▸ **Extracted data entries**
• • • • •

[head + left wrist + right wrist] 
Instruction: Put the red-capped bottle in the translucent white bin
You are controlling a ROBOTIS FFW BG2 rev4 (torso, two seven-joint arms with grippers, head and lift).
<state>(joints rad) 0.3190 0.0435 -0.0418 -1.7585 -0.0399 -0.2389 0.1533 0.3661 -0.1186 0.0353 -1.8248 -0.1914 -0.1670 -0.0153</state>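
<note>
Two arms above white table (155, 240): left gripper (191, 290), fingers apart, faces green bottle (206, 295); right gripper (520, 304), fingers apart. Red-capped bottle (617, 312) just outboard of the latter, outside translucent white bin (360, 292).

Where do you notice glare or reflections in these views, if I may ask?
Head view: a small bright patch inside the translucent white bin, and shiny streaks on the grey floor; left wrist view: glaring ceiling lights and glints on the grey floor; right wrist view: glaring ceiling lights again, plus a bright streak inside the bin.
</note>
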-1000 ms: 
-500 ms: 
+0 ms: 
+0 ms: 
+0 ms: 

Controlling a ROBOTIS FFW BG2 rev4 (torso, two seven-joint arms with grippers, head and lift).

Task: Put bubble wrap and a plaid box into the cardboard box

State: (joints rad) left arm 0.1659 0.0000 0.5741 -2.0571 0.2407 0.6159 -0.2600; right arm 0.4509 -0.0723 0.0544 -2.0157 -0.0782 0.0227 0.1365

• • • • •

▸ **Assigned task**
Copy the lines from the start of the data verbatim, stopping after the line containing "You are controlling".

▸ **Response box**
[head + left wrist + right wrist] 
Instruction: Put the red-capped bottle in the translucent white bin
You are controlling a ROBOTIS FFW BG2 rev4 (torso, two seven-joint arms with grippers, head and lift).

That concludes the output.